From 1930 to the present day the Run has been owned and professionally run by the Royal Automobile Club of Pall Mall London. Only cars made before 1 January 1905 can take part in the ride which takes place on the open road on the first Sunday in November.
At the start of this week the RAC announced it has teamed up with The Scout Association for a three-year road safety partnership that will reach more than half a million Beaver Scouts, Cub Scouts, Scouts and Explorer Scouts.
"The three-year partnership will see RAC patrols visit Scout Groups to teach road safety, focusing on campaigns such as how to be road smart in the 21st century and in-car safety.
The RAC road safety campaign will be combined with the Scouts’ road safety programme; the RAC will sponsor the Cub Scouts’ Road Safety activity badge, fronted by the Horace mascot, as part of this association.

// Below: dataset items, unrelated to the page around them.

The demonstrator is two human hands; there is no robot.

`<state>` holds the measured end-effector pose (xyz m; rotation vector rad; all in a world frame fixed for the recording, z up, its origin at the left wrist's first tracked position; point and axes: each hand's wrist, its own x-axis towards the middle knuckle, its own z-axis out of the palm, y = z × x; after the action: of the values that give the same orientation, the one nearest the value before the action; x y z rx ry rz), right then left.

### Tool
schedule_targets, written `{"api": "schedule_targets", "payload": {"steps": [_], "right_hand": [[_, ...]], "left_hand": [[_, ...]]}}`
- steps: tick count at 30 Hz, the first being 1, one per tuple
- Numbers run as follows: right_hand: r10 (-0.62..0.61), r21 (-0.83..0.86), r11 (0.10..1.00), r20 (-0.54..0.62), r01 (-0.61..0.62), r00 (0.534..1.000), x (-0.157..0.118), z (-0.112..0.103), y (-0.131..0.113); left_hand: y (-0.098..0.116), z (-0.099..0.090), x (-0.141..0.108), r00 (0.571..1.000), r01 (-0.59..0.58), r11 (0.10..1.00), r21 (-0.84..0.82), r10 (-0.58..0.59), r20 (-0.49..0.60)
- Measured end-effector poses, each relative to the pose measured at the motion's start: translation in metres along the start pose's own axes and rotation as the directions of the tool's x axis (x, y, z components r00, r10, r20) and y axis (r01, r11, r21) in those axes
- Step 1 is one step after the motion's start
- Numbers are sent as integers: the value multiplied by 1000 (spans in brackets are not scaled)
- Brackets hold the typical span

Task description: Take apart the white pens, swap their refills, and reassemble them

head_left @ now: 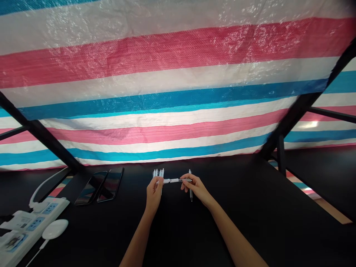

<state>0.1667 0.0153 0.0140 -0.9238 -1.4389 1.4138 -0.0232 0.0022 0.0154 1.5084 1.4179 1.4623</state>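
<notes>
Between my two hands a white pen point(174, 180) is held level above the black table. My left hand point(154, 191) pinches its left end with thumb and fingers. On its right, my right hand point(196, 187) is closed on the pen's grey end. Behind my left hand lie several white pens point(158, 172) side by side, partly hidden by the fingers. Another pen point(191, 195) lies on the table under my right hand, its dark tip toward me and its middle covered by the fingers.
Two dark phones point(91, 188) lie to the left. A white power strip point(37, 218) with plugs and a round white charging pad point(55, 229) sit at the far left. Black frame bars point(286, 126) stand on both sides, with a striped plastic sheet point(167, 81) behind.
</notes>
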Motion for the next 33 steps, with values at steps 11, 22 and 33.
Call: {"api": "schedule_targets", "payload": {"steps": [11, 22, 33], "right_hand": [[-9, 9, 1000, -28, 9, 1000, 1, 0, 0], [-10, 3, 1000, -28, 10, 1000, 2, 0, 3], [15, 22, 1000, 46, -16, 999, 0, 1, 2]], "left_hand": [[-1, -1, 1, 1000, -14, 1000, 24, 14, 11], [-3, 1, 0, 998, 17, 1000, -9, -17, 55], [-6, 0, 1, 998, 61, 998, -22, -60, 32]]}}
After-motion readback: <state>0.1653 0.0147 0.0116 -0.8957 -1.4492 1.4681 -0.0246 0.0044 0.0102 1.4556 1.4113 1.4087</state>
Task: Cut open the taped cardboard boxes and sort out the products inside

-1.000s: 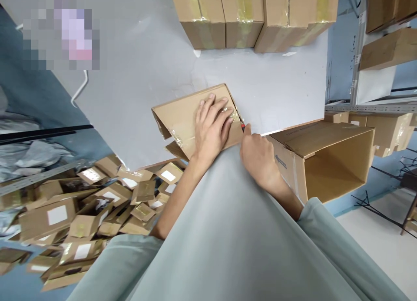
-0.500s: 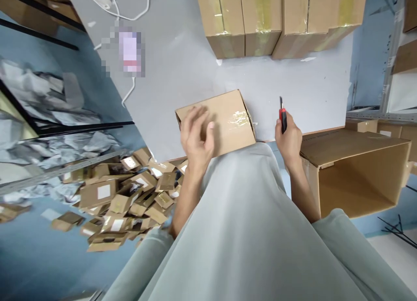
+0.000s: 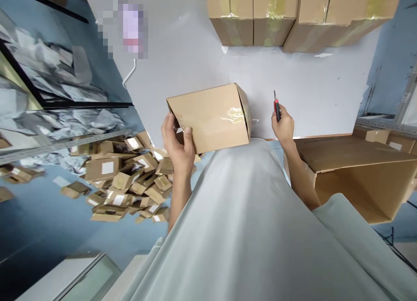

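In front of me, at the near edge of the grey table, a brown cardboard box (image 3: 208,118) lies slightly turned, clear tape on its right end. My left hand (image 3: 179,142) grips the box's left end, thumb on the near corner and fingers around the far side. A dark gap shows at that end; what is inside cannot be made out. My right hand (image 3: 282,125) is closed around a red and black utility knife (image 3: 277,110), to the right of the box and apart from it. The knife's blade is out and points away from me.
Several taped cartons (image 3: 273,31) stand along the far side of the table (image 3: 182,53). A large open carton (image 3: 358,179) is at my right. Many small boxes (image 3: 130,175) lie heaped on the floor at left, near crumpled grey bags (image 3: 65,75). A blurred-out item (image 3: 132,29) with a white cable is at upper left.
My left hand has gone from the box's top to its left end and grips it there. The box has shifted slightly left. My right hand still holds the knife, and my view has tilted.
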`<state>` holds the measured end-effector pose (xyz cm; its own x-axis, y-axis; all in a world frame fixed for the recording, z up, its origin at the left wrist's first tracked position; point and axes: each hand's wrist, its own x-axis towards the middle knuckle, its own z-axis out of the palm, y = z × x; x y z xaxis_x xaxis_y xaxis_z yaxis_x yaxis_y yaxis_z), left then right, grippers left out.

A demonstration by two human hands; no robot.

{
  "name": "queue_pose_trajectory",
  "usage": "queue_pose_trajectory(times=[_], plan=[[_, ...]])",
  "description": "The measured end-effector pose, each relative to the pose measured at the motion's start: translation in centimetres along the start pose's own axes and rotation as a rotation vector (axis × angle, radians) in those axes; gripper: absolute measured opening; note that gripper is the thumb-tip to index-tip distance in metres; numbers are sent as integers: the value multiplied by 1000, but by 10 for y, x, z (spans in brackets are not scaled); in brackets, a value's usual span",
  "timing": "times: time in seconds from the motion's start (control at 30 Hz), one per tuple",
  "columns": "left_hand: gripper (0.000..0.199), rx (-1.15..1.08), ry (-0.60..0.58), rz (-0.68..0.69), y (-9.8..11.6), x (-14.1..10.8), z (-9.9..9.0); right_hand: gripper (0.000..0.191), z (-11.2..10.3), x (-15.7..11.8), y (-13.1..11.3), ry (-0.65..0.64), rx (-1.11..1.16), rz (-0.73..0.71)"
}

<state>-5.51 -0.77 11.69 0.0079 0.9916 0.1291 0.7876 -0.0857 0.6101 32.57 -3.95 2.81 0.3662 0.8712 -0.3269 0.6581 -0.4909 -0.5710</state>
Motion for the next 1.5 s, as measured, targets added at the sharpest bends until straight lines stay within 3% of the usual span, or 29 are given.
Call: queue_pose_trajectory(times=[0.13, 0.23, 0.33, 0.43, 0.6, 0.67, 0.73, 0.97, 1.23, 1.5], plan=[[63, -1, 9, -7, 0, 4, 4, 61, 14, 15, 22, 41, -147, 200], [66, 5, 11, -19, -2, 5, 6, 67, 13, 26, 49, 45, -223, 357], [67, -17, 8, -11, -4, 6, 8, 69, -1, 27, 61, 92, -263, 353], [67, -21, 14, -2, -4, 7, 8, 61, -16, 13, 38, 121, -153, 156], [67, -56, 31, -23, -2, 7, 8, 48, -22, -29, -56, 4, 296, -316], [68, -87, 37, -31, -1, 6, 8, 42, -20, -40, -87, -32, 382, -383], [67, -84, 34, -38, 1, 6, 8, 39, -19, -44, -102, -36, 430, -412], [64, -118, 62, -3, 6, 7, 10, 31, -29, -37, -96, -31, 347, -454], [69, -149, 22, -108, 7, 5, 11, 32, -31, -48, -110, -12, 224, -450], [72, -188, 24, -93, 4, 1, 8, 26, -51, -38, -108, -169, 182, -500]])
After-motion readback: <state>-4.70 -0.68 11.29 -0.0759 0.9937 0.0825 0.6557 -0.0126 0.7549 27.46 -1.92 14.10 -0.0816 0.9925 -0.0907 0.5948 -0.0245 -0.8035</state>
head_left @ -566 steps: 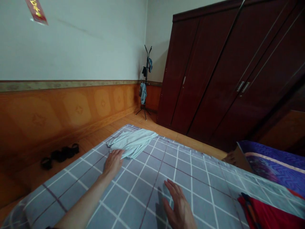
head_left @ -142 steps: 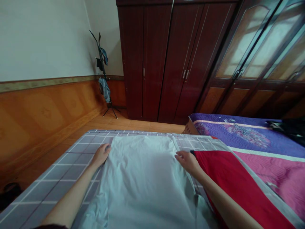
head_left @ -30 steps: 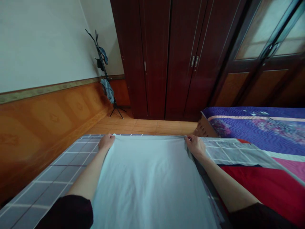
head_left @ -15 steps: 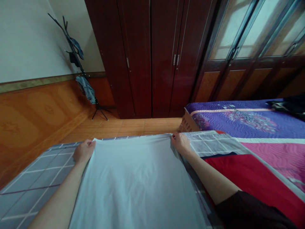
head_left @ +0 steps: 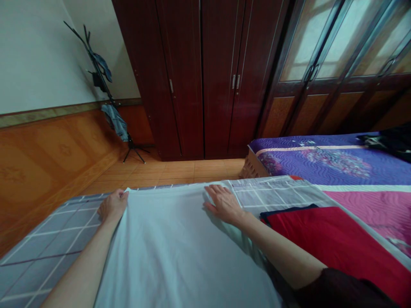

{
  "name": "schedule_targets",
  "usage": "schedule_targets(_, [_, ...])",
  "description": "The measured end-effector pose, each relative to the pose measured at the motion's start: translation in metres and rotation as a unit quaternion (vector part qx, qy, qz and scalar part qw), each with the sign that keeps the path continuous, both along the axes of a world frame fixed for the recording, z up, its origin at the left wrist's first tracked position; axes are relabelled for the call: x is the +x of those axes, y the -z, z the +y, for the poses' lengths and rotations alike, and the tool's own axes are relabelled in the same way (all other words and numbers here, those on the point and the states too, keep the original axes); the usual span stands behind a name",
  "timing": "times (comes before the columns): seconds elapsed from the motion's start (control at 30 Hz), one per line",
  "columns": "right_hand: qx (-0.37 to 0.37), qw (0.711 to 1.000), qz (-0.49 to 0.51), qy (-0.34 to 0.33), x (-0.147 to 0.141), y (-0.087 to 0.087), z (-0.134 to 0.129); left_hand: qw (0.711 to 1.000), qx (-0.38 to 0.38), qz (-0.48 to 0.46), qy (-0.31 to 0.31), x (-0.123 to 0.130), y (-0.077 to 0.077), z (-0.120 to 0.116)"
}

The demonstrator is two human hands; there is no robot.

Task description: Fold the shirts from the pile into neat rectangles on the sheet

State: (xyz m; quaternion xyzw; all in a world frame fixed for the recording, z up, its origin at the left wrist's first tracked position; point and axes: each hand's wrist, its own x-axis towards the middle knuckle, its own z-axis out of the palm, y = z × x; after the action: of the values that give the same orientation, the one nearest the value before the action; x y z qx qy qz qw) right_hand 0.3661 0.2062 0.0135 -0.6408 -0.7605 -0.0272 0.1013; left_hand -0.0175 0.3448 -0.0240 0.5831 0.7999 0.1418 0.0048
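Looking at a pale plaster wall with glossy orange-brown panelling [head_left: 58,149] along the lower half, over on the left. Then a huge glossy dark-red wooden wardrobe [head_left: 189,85], doors closed, right across the back. Next to that, on the right, a brown wooden cabinet with glass panes [head_left: 330,60] in the upper doors.

Closer in, a bed-like surface under a grey sheet with white checks [head_left: 48,248], spreading across the whole foreground. Off to the right and further back, a quilted purple-and-pink floral cover [head_left: 289,156]. In the far left corner, a skinny black metal coat rack [head_left: 107,90], looking tilted from this angle.

Now the main item: a smooth pale blue-white cloth [head_left: 186,244]. Lies mostly flat on the checked sheet, front and centre, running off the bottom of the view. Just right of it, a flat bright red cloth with a navy edge [head_left: 327,235]. Way over at the right edge, a rumpled black heap of fabric [head_left: 391,143] on the purple part; can't tell what kind. Also a faded denim-blue cloth [head_left: 115,122] hanging low on the rack.

Down to the hands. Left hand [head_left: 113,205]: pinching the far left corner of the pale cloth between thumb and fingers. Right hand [head_left: 224,203]: palm down by the far right corner, fingers loosely spread, gripping nothing. Can't tell whether resting on the fabric or just above it.
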Motion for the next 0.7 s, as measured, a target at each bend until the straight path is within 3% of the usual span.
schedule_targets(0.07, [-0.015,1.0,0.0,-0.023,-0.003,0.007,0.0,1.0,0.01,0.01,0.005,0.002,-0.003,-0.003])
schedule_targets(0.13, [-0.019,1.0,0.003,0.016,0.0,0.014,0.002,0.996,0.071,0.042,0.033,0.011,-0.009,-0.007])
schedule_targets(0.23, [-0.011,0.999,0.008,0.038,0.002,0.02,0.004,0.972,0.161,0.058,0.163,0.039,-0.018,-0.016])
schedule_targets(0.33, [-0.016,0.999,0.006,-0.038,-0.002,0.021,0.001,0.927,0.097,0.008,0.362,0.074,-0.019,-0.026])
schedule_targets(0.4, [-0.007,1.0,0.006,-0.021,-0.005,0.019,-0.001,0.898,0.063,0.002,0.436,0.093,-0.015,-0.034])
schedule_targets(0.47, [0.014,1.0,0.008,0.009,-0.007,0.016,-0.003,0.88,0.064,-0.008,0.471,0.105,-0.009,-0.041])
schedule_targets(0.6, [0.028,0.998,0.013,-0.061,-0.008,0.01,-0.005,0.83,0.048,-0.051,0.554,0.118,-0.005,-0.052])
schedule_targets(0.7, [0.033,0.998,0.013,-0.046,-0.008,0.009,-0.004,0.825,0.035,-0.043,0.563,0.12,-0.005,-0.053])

The RAC has also created a Road Safety Awareness Charity, with the aim of raising enough funds to give every Cub Scout in Britain a high-visibility vest by 2018."Lead by example and charity begins at home are time-served sayings so the RAC should probably first raise funds to give hi-vis vests and lights to the vulnerable car occupants on their annual car run - all the more so when it's as foggy as it was this morning. Alternatively, I'm sure Volvo would happily spray paint all over the cars and occupants as part of their road safety messaging.